The Rest of the Transportation Bills

By Erica C. Barnett January 10, 2012

Gov. Chris Gregoire's $3.6 billion, ten-year transportation funding package was the big news in transportation circles today, but advocates have their eyes on a number of other bills that are on the docket for this year's 60-day legislative session. This is by no means a comprehensive list of this year's transportation bills; nor are any of these bills (with the exception of a few that are already scheduled for hearings) guaranteed to get a hearing in committee.

Senate Bill 5188, sponsored in part by senate transportation chair Mary Margaret Haugen (D-10), would impose a number of new regulations on cities that use automated red-light traffic cameras---requiring a city-funded analysis before and every year after the cameras are put in place, requiring warning signs that cameras are coming at least 30 days before they are installed; and requiring that the yellow interval before a light turns red last a minimum of three seconds to give drivers more time to get through an intersection on yellow. (A similar house bill, 1590, would also limit the amount of fines for red-light violations to $50).

House Bill 1217, which would give cities the authority to set speed limits as low as 20 mph on nonarterial highways.

House Bill 1098, another red-light bill, would require all red-light camera proposals to be approved by a public vote, and would require limits on the number of red-light cameras that could be installed in a jurisdiction; it would also stipulate that cities could not provide information about traffic violations caught on red-light cameras to drivers' insurance companies.

House Bill 1700 would gives cities the flexibility to fund bicycle and pedestrian projects using gas taxes if those projects improve motor vehicle safety.

House Bill 1527 would allow motorcycle drivers to drive through a red light if their motorcycles are too light to trigger an automatic signal change (this one has the support of Seattle Democratic Rep.
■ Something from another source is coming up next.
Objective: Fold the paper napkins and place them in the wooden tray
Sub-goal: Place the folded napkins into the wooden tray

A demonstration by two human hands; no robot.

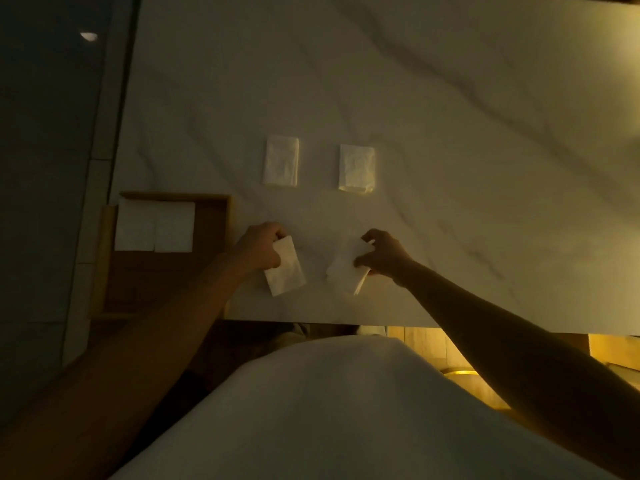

Reuven Carlyle, D-36, a motorcycle driver).

House Bill 1857  would require drivers whose cars have been impounded to provide proof of insurance to get their cars out of hock (and impose stiff fines for drivers who can't provide proof of insurance) .

House Bill 1018 would require drivers to stay between three and five feet away from cyclists, depending on the driver's speed when passing them (and would clarify cyclists' responsibility to keep as far away from drivers as they feel is safe).

Senate Bill 5250 would require the state department of transportation to consider using a "design-build" process for all projects over $10 million. Design-build projects are designed and built by the same contractor, who assumes some of the risk WSDOT would have taken on under the more traditional "design-bid-build" process, in which the state is responsible for project design.